§ **WHAT TO PRODUCE**
Give back every entry exactly as it is written, but not the pictures.

*** Opening INFORMATION ***

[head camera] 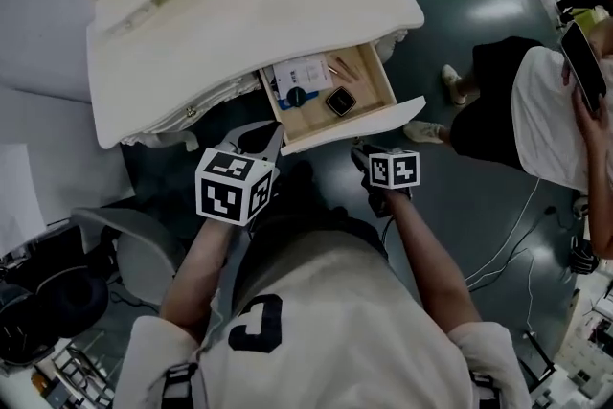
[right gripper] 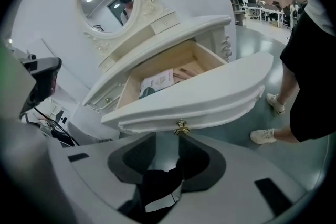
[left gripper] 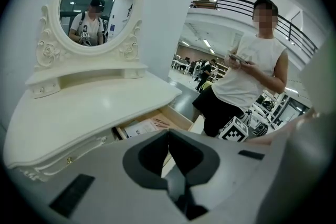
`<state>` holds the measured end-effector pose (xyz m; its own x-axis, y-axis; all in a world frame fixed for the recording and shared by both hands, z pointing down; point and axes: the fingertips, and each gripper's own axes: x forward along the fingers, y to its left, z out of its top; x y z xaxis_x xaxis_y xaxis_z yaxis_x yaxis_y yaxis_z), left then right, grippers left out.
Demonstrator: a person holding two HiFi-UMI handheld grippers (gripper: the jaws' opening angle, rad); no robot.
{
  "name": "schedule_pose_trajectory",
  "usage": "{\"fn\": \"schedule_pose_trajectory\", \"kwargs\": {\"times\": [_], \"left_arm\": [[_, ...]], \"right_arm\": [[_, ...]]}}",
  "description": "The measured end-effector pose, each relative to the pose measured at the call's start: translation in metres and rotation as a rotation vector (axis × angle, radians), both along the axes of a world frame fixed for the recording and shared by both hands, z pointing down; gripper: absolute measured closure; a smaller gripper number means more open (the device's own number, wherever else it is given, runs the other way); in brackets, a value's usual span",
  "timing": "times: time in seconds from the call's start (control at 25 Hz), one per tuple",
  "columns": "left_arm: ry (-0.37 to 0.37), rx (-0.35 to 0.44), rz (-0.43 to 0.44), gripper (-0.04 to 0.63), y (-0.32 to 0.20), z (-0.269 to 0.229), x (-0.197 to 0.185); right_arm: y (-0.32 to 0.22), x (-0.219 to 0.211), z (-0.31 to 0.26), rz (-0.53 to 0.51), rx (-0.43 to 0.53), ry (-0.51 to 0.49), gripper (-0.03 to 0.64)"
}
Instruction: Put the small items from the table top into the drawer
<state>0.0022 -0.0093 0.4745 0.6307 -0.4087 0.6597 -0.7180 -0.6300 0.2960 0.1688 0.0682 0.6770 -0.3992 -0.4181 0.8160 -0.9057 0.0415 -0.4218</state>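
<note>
Stowing seems done; drawer (head camera: 359, 123) open. Right claw (right gripper: 167, 139) released just under knob (right gripper: 181, 127), left claw (left gripper: 168, 134) clenched empty. Next: push shut.

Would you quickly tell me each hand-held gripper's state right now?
Left hand-held gripper: closed, holding nothing.
Right hand-held gripper: open, holding nothing.

Left tongs (left gripper: 168, 132) pinched together, right tongs (right gripper: 167, 139) parted and empty, both angled downward.
</note>
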Motion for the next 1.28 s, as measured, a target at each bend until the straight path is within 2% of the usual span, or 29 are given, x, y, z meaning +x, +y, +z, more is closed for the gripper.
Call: {"fn": "schedule_pose_trajectory", "kwargs": {"times": [0.24, 0.48, 0.64, 0.92, 1.28], "left_arm": [[-0.016, -0.018, 0.004, 0.538, -0.005, 0.003, -0.006], [-0.038, -0.049, 0.012, 0.538, -0.009, 0.011, -0.009], [-0.049, -0.05, 0.019, 0.538, -0.015, 0.012, -0.009], [-0.042, -0.049, 0.031, 0.538, -0.027, 0.011, 0.001], [-0.043, -0.072, 0.019, 0.538, -0.006, 0.008, -0.005]], "right_arm": [[0.0, 0.0, 0.028, -0.037, -0.062, 0.056, 0.48], [-0.008, 0.008, 0.037, -0.009, -0.077, 0.094, 0.48], [-0.017, 0.005, 0.039, 0.01, -0.068, 0.066, 0.479], [-0.03, 0.014, 0.039, -0.001, -0.084, 0.08, 0.48], [-0.033, 0.009, 0.036, 0.011, -0.061, 0.083, 0.48]]}}
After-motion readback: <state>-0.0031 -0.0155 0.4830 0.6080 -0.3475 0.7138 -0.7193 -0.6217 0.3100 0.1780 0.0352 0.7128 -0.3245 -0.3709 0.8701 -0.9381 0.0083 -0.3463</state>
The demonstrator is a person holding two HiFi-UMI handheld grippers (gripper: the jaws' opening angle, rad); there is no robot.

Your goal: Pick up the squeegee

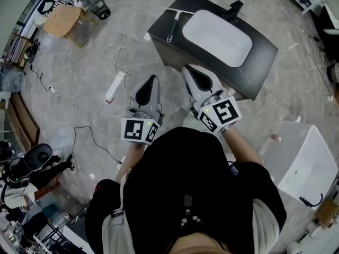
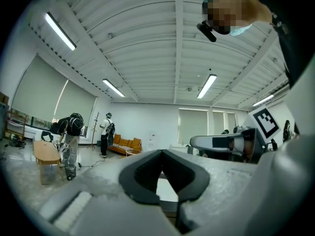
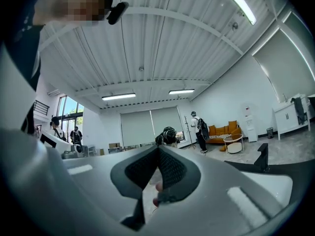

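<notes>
The squeegee (image 1: 172, 23), white with a dark handle, lies on the left end of a dark vanity counter (image 1: 265, 52) beside its white basin (image 1: 217, 36). Both grippers are held level in front of the person, short of the counter's near edge and apart from the squeegee. My left gripper (image 1: 153, 79) (image 2: 161, 152) is shut with nothing between its pads. My right gripper (image 1: 187, 67) (image 3: 158, 148) is shut too, its tips meeting, and it points at the counter's near edge. In the left gripper view the right gripper (image 2: 226, 141) shows at the right. Neither gripper view shows the squeegee.
A black faucet (image 1: 234, 8) (image 3: 263, 159) stands at the basin's far side. A white power strip (image 1: 112, 91) and cables lie on the floor to the left. There is a white tub (image 1: 304, 160) at the right and a wooden table (image 1: 61, 19) at the far left. People stand across the room.
</notes>
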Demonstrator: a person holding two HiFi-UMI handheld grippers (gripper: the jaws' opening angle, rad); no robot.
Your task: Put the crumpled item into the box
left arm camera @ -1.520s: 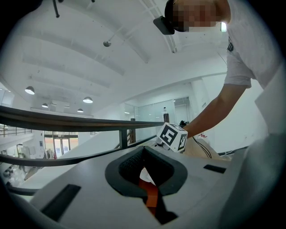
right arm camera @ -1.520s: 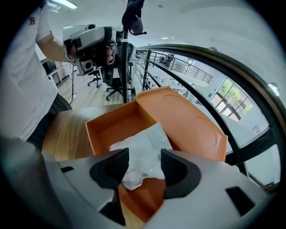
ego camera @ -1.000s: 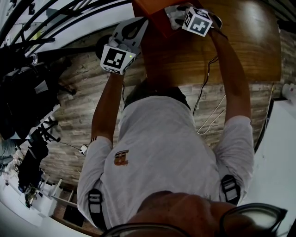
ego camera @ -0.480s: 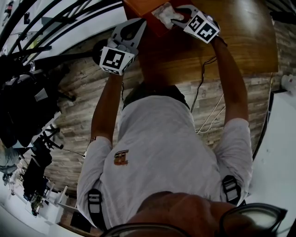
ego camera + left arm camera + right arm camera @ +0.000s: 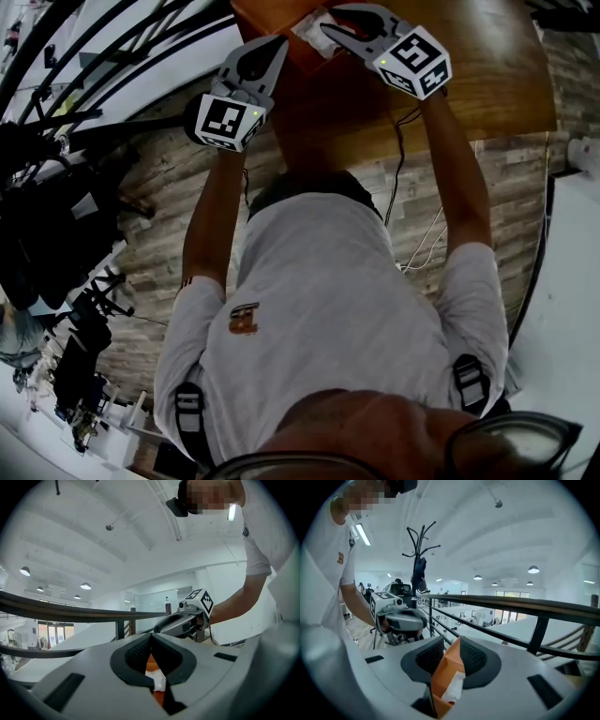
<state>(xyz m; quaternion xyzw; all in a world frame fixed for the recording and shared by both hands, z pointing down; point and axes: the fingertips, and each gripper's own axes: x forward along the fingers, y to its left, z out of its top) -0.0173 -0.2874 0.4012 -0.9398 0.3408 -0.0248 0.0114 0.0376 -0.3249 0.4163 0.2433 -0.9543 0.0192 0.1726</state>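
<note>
On table (image 5: 487, 84): box (image 5: 267, 14), crumpled item (image 5: 314, 26) inside (L gripper (image 5: 277, 45) at left, R gripper (image 5: 330, 30) at right).

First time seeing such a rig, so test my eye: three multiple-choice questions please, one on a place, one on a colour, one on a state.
1. Where is the crumpled item relative to the box? A under it; B inside it; C nowhere near it.
2. What colour is the box? A orange; B blue; C black.
3. How do the left gripper's jaws stand? A wide apart; B clamped on a cup; C tips together.
Answers: 1 B, it lies within the walls; 2 A, the walls show orange; 3 C, its own view shows the pads meeting at the tips.
</note>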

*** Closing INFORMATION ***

§ **EXERCISE RESULT**
[head camera] 
[right gripper] 
[left gripper] 
`<state>` holds the measured end-effector pose (xyz m; its own x-axis, y-axis; all in a world frame fixed for the recording and shared by both hands, z pointing down; point and axes: the fingertips, and each gripper's own axes: x forward along the fingers, y to its left, z out of its top; x y z xaxis_x xaxis_y xaxis_z yaxis_x yaxis_y yaxis_z), left then right, grippers left out.
Demonstrator: a person holding two HiFi-UMI handheld grippers (gripper: the jaws' opening angle, rad); no robot.
{
  "name": "schedule_pose_trajectory",
  "usage": "{\"fn\": \"schedule_pose_trajectory\", \"kwargs\": {\"times\": [_], \"left_arm\": [[_, ...]], \"right_arm\": [[_, ...]]}}",
  "description": "The measured end-effector pose, each relative to the pose measured at the call's start: translation in metres and rotation as a rotation vector (axis × angle, radians), both along the axes of a world frame fixed for the recording and shared by both hands, z pointing down; gripper: absolute measured closure; a smaller gripper number means more open (the device's own number, wherever else it is given, runs the other way); in brackets, a value's usual span",
  "timing": "times: time in seconds from the call's start (control at 25 Hz), one per tuple",
  "columns": "left_arm: ry (-0.37 to 0.37), rx (-0.35 to 0.44), rz (-0.43 to 0.44), gripper (-0.04 to 0.63), y (-0.32 to 0.20), z (-0.269 to 0.229), x (-0.197 to 0.185); right_arm: y (-0.32 to 0.22), x (-0.219 to 0.211), z (-0.31 to 0.26), rz (-0.53 to 0.51), rx (-0.43 to 0.53), ry (-0.51 to 0.49), gripper (-0.03 to 0.64)"
}
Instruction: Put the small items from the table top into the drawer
<state>0.0022 -0.0093 0.4745 0.6307 -0.4087 0.6597 -0.7180 -0.6300 0.2960 0.1688 0.0682 0.6770 -0.3992 -0.4181 0.8160 -0.9057 0.0415 -0.4218</state>
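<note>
Stowing seems done; drawer (head camera: 359, 123) open. Right claw (right gripper: 167, 139) released just under knob (right gripper: 181, 127), left claw (left gripper: 168, 134) clenched empty. Next: push shut.

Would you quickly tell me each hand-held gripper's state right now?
Left hand-held gripper: closed, holding nothing.
Right hand-held gripper: open, holding nothing.

Left tongs (left gripper: 168, 132) pinched together, right tongs (right gripper: 167, 139) parted and empty, both angled downward.
</note>
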Motion for the next 1.28 s, as measured, a target at each bend until the straight path is within 2% of the usual span, or 29 are given, x, y, z meaning +x, +y, +z, more is closed for the gripper.
Call: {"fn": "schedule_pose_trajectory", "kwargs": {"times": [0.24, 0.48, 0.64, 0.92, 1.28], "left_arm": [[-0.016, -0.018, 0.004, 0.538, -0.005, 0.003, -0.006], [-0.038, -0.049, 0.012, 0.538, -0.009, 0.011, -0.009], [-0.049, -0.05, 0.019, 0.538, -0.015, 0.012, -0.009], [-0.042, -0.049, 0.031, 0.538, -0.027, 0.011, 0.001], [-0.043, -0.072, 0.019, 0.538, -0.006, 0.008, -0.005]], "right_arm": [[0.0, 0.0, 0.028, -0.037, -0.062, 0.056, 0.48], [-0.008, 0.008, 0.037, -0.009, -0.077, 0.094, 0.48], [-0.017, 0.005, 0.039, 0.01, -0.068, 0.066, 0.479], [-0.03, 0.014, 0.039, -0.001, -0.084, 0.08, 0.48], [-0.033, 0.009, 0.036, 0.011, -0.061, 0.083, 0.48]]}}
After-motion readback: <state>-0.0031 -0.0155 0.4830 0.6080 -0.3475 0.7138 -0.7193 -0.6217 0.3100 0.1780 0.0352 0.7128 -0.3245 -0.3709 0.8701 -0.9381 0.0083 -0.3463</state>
The demonstrator is a person holding two HiFi-UMI handheld grippers (gripper: the jaws' opening angle, rad); there is no robot.

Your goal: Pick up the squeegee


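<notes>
The squeegee (image 1: 172, 23), white with a dark handle, lies on the left end of a dark vanity counter (image 1: 265, 52) beside its white basin (image 1: 217, 36). Both grippers are held level in front of the person, short of the counter's near edge and apart from the squeegee. My left gripper (image 1: 153, 79) (image 2: 161, 152) is shut with nothing between its pads. My right gripper (image 1: 187, 67) (image 3: 158, 148) is shut too, its tips meeting, and it points at the counter's near edge. In the left gripper view the right gripper (image 2: 226, 141) shows at the right. Neither gripper view shows the squeegee.
A black faucet (image 1: 234, 8) (image 3: 263, 159) stands at the basin's far side. A white power strip (image 1: 112, 91) and cables lie on the floor to the left. There is a white tub (image 1: 304, 160) at the right and a wooden table (image 1: 61, 19) at the far left. People stand across the room.
</notes>
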Demonstrator: a person holding two HiFi-UMI handheld grippers (gripper: the jaws' opening angle, rad); no robot.
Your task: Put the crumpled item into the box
left arm camera @ -1.520s: 
right arm camera @ -1.520s: 
ego camera @ -1.000s: 
ego camera @ -0.480s: 
ego camera + left arm camera + right arm camera @ +0.000s: 
<state>(xyz m; quaternion xyzw; all in a world frame fixed for the recording and shared by both hands, z pointing down; point and axes: the fingertips, and each gripper's own axes: x forward along the fingers, y to its left, z out of its top) -0.0173 -0.2874 0.4012 -0.9398 0.3408 -0.0248 0.0114 0.0376 -0.3249 0.4163 0.2433 -0.9543 0.0192 0.1726</state>
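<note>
On table (image 5: 487, 84): box (image 5: 267, 14), crumpled item (image 5: 314, 26) inside (L gripper (image 5: 277, 45) at left, R gripper (image 5: 330, 30) at right).

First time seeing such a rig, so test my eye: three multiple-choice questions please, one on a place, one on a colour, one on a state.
1. Where is the crumpled item relative to the box? A under it; B inside it; C nowhere near it.
2. What colour is the box? A orange; B blue; C black.
3. How do the left gripper's jaws stand? A wide apart; B clamped on a cup; C tips together.
Answers: 1 B, it lies within the walls; 2 A, the walls show orange; 3 C, its own view shows the pads meeting at the tips.
</note>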

No more output is needed here.